Chenonceaux Castle, Loire Valley
Posted by jessica@discoverfrance.com on November 4, 2009
From the 13th to the 15th century, the estate of Chenonceau, with its unprepossessing feudal manor, was the property of the Marques family. In 1513 Pierre Marques, up to his eyes in debt, had to sell the château. It was purchased by Thomas Bohier, the General Tax Collector for Normandy, who razed all existing buildings and undertook the construction of a third generation of château on Chenonceau.
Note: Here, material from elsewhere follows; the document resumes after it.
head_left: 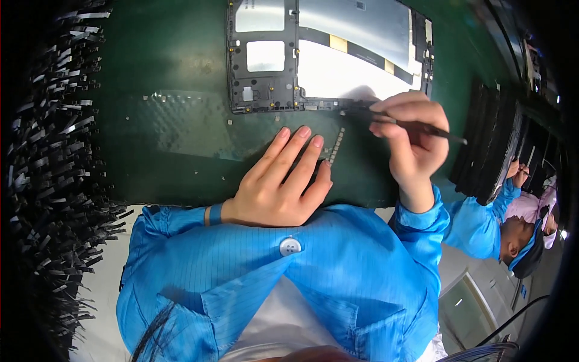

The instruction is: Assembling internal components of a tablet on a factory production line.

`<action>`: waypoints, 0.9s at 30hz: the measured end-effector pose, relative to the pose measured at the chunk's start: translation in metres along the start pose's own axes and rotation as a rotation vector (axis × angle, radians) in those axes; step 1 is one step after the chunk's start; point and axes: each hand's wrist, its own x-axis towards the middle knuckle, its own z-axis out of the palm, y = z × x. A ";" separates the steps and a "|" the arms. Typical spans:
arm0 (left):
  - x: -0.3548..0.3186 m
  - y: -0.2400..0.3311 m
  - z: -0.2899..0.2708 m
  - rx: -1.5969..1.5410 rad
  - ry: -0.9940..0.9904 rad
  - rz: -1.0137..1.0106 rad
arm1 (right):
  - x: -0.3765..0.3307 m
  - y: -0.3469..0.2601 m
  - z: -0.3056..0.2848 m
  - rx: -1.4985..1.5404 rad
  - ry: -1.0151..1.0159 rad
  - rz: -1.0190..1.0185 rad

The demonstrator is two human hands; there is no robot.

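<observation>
tabletop: dark green mat-covered tabletop, carries everything; the mat likely protects the parts.
frame: large flat tablet-style device back, black plastic frame with silver metal plates, lies face-down at the far edge of the mat, its near edge just under the right hand.
trays: stack of black flat trays stands on edge to the right, within arm's reach.
bristles: mass of thin black strips fills the left side, well apart from the work.
left hand: left hand lies flat, palm down, fingers together on the mat, holding nothing; seems to brace the body.
right hand: right hand has its grip clamped on slim black tweezers, tips aimed left at the frame's lower edge; pinch hold suits fine placement.
parts: short row of tiny pale square parts lies on the mat between the two hands, handy for picking.
co-worker: another person's blue sleeve at lower right, apart.
</observation>
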 end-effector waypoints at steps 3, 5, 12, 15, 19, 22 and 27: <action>0.000 0.000 0.001 -0.014 -0.001 -0.004 | 0.011 0.009 0.001 0.059 -0.065 -0.005; 0.000 0.001 0.000 -0.029 -0.011 -0.004 | 0.011 0.008 0.000 0.083 -0.064 0.008; 0.001 0.000 -0.001 -0.022 -0.019 -0.010 | 0.013 0.010 -0.001 0.046 -0.097 -0.022; 0.002 0.001 -0.002 -0.025 -0.022 -0.008 | 0.012 0.008 0.002 0.056 -0.044 -0.001; 0.001 0.000 -0.002 -0.033 -0.019 -0.005 | 0.014 -0.001 -0.001 -0.325 -0.148 -0.222; 0.000 0.000 -0.001 -0.037 -0.017 -0.001 | -0.012 -0.003 0.002 -0.314 -0.055 -0.201; 0.001 0.002 -0.002 -0.019 -0.035 -0.004 | -0.055 -0.004 0.009 0.037 0.042 0.183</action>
After Thomas Bohier’s death in 1524 and his wife’s death in 1526, their son Antoine had to yield the château to the Crown to pay off the debts incurred by his father. The High Constable of Montmorency took possession of the château in the name of François I. In 1563, Catherine de Medici transformed the gardens of Chenonceau in accordance with the plan devised by Bernard Palissy in his Drawing of a Delectable Garden. Catherine de Medici died in Blois on January 5, 1589 at the age of seventy. She bequeathed the château to Louise of Lorraine, the Queen and the wife of her son Henri III. The extensive transformations undertaken in 1576 were not yet finished. That same year, Henri was murdered in Saint-Cloud. Overcome with grief, Louise gave way to melancholy and never recovered. Soon called The White Queen by the villagers, she turned Chenonceau into a place of meditation and solitude. Symbolically, she stored all the velvet and satin dresses for the feasts in a large chest in the gallery. In 1624 César of Vendôme became the owner of the estate and his wife, Françoise of Lorraine, Duchess of Vendôme, was entrusted with its management. She endeavored to maintain the estate and to keep the château in good repair. During the whole of the 12th century, the heirs to Queen Louise and their descendants succeeded one another as owners of Chenonceau without managing to recapture its former glory. Louis XIV was the last King of the Ancien Régime to go there, which he did on July 14, 1650.